A: Barbara: I have always outsource community management because I’ve never had a team able to do it. With the right agency it becomes seamless. You can ask them to sit in our office next to you. But sometimes they live it and breathe it. Just like you train an employee to do community management, you can do that with an agency. I think consumers are ok with it as well as it’s transparent.
Back to the parent metaphor: If you’re overwhelmed and can’t take care of yourself, you can’t take care of everyone else.
I wouldn’t be scared of losing authenticity by going to an agency.
Q: Concerning UCG: We have a really big brand team, everything has to go through legal and other teams. How do you get content from micro agencies like FOAP and Niche through legal?
A: Barbara: These agencies have worked with other big brands, so they know how to work with legal. They do a lot of that work for you. Sometime we just ask if we can use their UGC, they say yes, and it’s OK.

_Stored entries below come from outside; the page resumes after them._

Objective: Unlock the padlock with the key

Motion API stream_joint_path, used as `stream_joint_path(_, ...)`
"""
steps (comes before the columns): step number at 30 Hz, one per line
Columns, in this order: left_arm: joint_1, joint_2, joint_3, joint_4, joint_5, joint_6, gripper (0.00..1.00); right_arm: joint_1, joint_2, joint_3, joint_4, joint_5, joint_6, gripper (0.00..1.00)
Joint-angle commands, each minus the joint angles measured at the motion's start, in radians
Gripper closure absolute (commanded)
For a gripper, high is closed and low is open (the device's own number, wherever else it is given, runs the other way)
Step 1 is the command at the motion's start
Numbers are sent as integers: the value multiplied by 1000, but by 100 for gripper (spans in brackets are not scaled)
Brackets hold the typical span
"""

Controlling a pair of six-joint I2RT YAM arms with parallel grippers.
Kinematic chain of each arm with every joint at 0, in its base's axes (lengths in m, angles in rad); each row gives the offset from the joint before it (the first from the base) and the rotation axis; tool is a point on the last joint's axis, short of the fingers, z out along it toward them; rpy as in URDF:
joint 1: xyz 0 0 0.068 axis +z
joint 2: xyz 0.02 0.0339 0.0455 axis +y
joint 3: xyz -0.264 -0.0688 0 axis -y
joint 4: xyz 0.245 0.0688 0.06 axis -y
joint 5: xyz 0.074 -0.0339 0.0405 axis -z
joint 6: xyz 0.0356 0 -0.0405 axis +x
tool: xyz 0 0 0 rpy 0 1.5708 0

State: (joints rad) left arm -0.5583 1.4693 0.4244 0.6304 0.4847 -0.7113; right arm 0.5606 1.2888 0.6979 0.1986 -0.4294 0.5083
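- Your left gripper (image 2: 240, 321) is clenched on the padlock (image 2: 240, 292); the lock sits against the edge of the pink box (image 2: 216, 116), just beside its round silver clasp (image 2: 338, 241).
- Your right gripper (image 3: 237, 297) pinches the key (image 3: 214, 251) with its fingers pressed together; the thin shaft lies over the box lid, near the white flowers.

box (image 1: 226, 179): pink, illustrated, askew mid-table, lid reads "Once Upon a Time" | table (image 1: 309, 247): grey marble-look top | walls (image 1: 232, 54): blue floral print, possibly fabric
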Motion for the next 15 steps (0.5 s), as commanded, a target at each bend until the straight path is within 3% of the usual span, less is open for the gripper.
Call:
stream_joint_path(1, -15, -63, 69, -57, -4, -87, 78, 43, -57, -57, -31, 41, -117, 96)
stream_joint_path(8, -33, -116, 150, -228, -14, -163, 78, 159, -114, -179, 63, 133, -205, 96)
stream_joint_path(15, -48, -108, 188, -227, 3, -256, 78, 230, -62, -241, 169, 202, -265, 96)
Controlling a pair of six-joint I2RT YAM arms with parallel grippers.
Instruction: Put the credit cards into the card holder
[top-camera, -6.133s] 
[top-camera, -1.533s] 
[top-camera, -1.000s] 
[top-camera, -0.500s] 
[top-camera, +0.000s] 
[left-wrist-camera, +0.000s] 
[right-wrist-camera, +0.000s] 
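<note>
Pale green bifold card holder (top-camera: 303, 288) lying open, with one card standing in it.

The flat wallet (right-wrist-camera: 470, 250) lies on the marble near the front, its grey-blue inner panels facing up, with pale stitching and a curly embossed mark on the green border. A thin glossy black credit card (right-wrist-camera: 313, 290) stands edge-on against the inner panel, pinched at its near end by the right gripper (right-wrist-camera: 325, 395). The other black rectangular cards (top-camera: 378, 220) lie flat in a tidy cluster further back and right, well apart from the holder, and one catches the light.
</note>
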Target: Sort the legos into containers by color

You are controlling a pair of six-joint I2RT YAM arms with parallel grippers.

The brand piece is harder. I’m more about asking for forgiveness. I know the social space, what works well in social, and how to represent the brand in social. Sometimes it’s about sitting down with them. Or asking them to pick a topic, you create an image and we’ll see which one does better.
Q: We divide community management into customer service (in-house) and campaign (out-house). Any resource, tips, tricks, or traffic management tools that work for you?
A: Barbara: I agree that the hybrid model can work. ,As far as the data analytics traffic side goes, that’s not my area of expertise.
Q: We have 70 different business units. The problem we have with agencies is turnover with agencies. How do you overcome this?
A: Barbara: I’ve been lucky with consistency on the team. It’s almost on you on the brand side to have a strong enough brand and voice that it can sustain change. You can easily lift and shift your nuts and bolts but it’s about having the right voice playbook in place. Maybe you also have to think about the agencies you’re working with. If there’s that mych turnover, maybe they’re not working for you.